## How to complete this task
Please determine the number of lines in the material below that contain the word "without", and state it alone.
[Data shown — start]
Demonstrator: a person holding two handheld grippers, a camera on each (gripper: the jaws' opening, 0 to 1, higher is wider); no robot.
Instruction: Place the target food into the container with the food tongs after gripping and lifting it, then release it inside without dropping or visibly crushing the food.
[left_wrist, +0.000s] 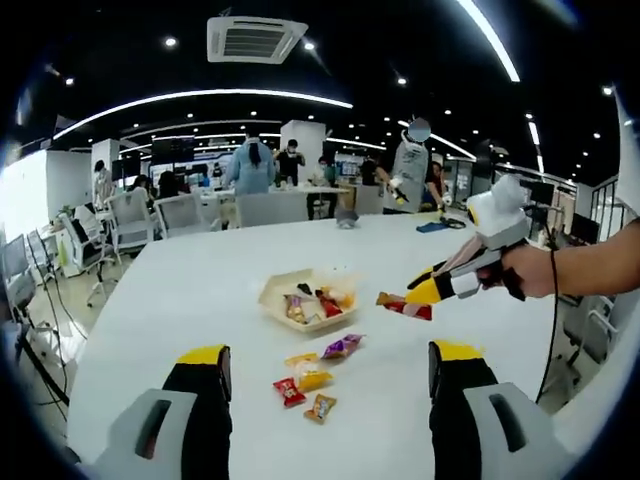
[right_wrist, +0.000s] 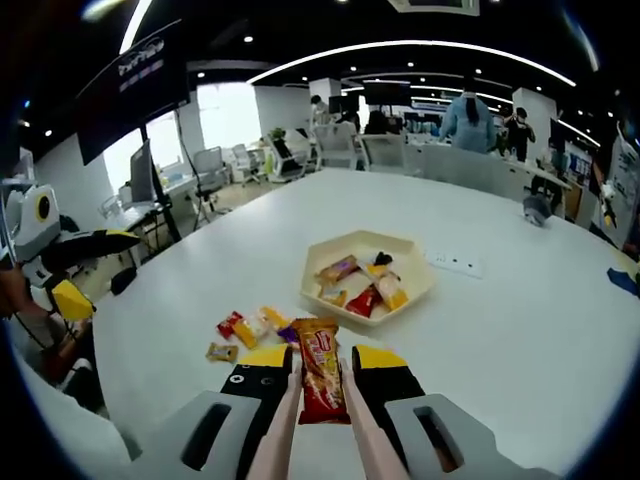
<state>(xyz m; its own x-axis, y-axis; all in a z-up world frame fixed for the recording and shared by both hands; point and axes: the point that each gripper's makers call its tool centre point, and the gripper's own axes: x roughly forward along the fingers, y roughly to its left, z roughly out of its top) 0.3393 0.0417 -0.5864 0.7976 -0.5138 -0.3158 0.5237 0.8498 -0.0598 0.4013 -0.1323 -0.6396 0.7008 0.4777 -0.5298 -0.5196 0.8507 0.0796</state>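
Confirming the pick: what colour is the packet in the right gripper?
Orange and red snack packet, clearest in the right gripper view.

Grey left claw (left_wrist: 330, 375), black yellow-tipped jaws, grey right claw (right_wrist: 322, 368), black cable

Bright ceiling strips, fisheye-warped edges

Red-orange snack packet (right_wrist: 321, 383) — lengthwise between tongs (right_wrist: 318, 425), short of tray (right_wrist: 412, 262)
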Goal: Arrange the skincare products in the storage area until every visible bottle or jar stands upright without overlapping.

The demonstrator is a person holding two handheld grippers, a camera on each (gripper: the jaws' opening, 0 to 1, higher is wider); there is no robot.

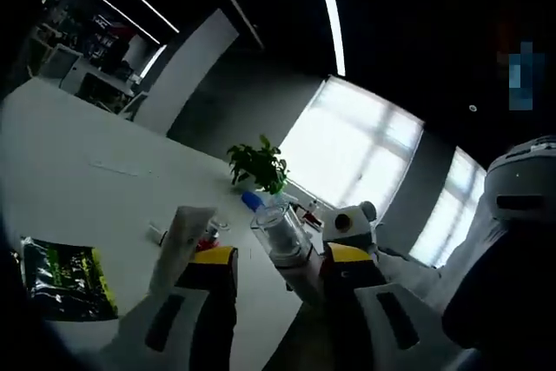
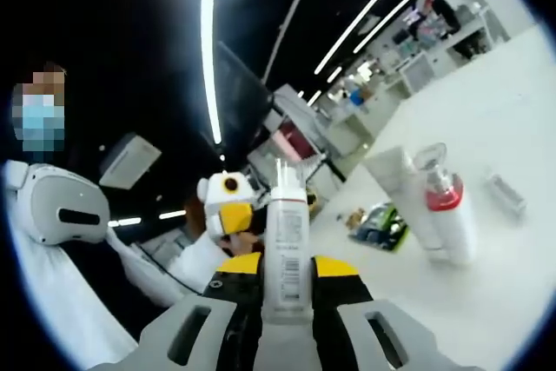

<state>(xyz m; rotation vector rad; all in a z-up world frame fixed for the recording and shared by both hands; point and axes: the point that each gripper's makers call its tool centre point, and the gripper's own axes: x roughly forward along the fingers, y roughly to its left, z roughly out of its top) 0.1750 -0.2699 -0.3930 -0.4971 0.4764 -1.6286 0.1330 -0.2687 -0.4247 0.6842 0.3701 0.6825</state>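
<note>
The right gripper [image 2: 285,280] is clamped on a slim white labelled bottle [image 2: 287,249], likely light and slick, best held mid-body, raised left of the red-collared pump bottle [image 2: 452,215] on the white table [image 2: 486,301]; the left gripper [image 1: 282,271] stands open.

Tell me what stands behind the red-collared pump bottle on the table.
A white tube stands right behind the red-collared pump bottle, partly covered by it. Whether the two touch is hidden. The table runs beyond.
</note>
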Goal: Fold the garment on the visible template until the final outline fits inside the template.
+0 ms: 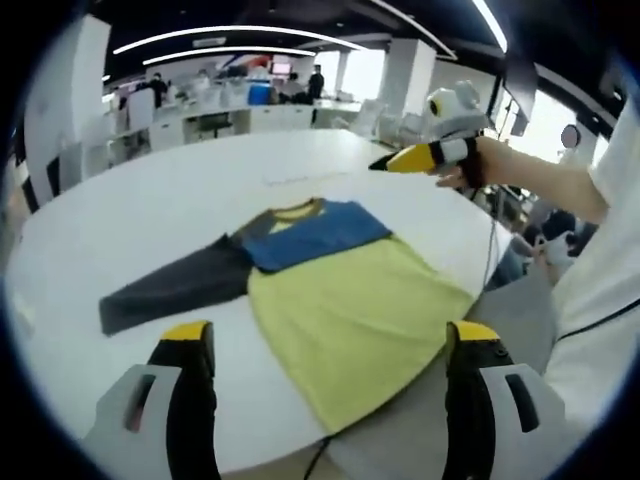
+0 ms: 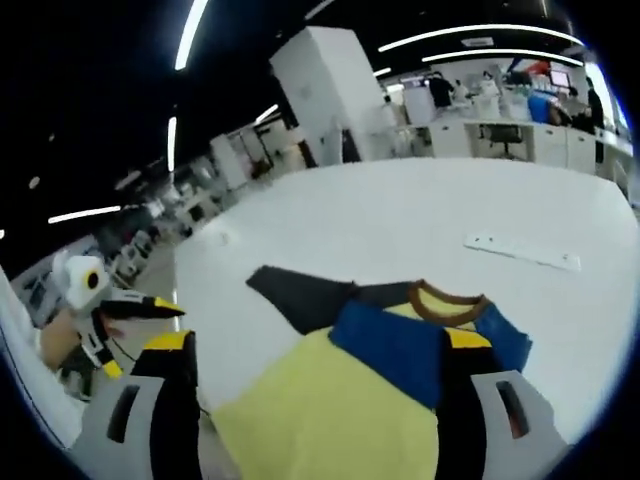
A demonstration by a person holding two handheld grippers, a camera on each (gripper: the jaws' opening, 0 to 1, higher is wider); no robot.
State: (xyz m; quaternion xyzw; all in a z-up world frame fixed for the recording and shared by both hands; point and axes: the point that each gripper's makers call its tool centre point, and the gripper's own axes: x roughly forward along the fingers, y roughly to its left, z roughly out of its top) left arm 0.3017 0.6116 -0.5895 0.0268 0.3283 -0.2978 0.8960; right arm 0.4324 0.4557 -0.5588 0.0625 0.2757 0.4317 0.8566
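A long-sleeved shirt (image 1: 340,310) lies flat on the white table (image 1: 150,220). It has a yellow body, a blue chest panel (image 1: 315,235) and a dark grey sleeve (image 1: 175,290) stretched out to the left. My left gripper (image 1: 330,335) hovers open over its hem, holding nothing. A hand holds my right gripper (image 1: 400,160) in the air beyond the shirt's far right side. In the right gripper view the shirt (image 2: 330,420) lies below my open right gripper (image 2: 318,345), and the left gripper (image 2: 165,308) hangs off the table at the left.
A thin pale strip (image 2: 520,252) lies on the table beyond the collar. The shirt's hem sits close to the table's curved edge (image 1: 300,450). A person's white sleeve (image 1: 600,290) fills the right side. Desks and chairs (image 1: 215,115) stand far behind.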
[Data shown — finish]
## Solution to the exercise
2